Necrotizing Sarcoid Granulomatosis (NSG) is a rare granulomatous illness that primarily affects the lungs and manifests as nodular masses of confluent sarcoid-like granulomas with severe necrosis and vasculitis. It was first described in 1973, as a lung granulomatous disease with sarcoid-like granulomas, vasculitis, and varying degrees of necrosis.
Necrotizing sarcoid granulomatosis is considered a variant of sarcoidosis.
- The condition necrotizing sarcoid granulomatosis is thought to be caused by an autoimmune reaction to an unknown antigen. There is no specific cure for necrotizing sarcoid granulomatosis, but treatment focuses on controlling the underlying inflammation with corticosteroids and other immunosuppressive agents.
- It is characterized by the formation of nodular masses of confluent sarcoid-like granulomas with severe necrosis and vasculitis. The exact cause of the condition is unknown, but it is thought to be related to an autoimmune reaction to an unknown antigen.

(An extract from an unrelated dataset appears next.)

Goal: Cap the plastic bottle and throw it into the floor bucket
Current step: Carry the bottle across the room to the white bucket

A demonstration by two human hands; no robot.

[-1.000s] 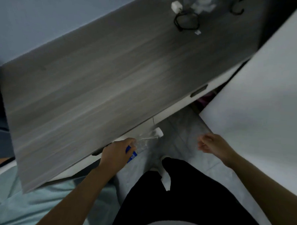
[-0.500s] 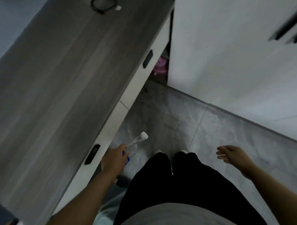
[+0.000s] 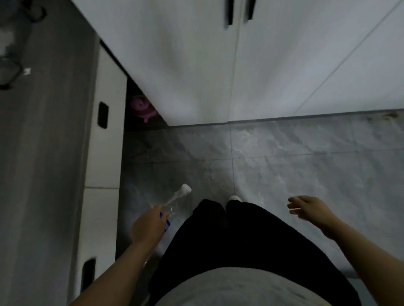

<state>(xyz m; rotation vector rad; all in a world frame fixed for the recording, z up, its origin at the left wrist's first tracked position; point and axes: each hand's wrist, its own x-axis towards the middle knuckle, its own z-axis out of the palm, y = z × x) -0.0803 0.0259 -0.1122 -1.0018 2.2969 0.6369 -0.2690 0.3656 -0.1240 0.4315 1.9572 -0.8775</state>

- With treatment, most patients are able to achieve remission of their symptoms. However, the condition can recur and may be fatal in some cases. Blood and urine tests are used by healthcare providers, followed by imaging testing.
Necrotizing sarcoid granulomatosis affects more women than men, and the majority of patients are smokers. The age of onset varies, with the majority of cases occurring in the second to sixth decades of life.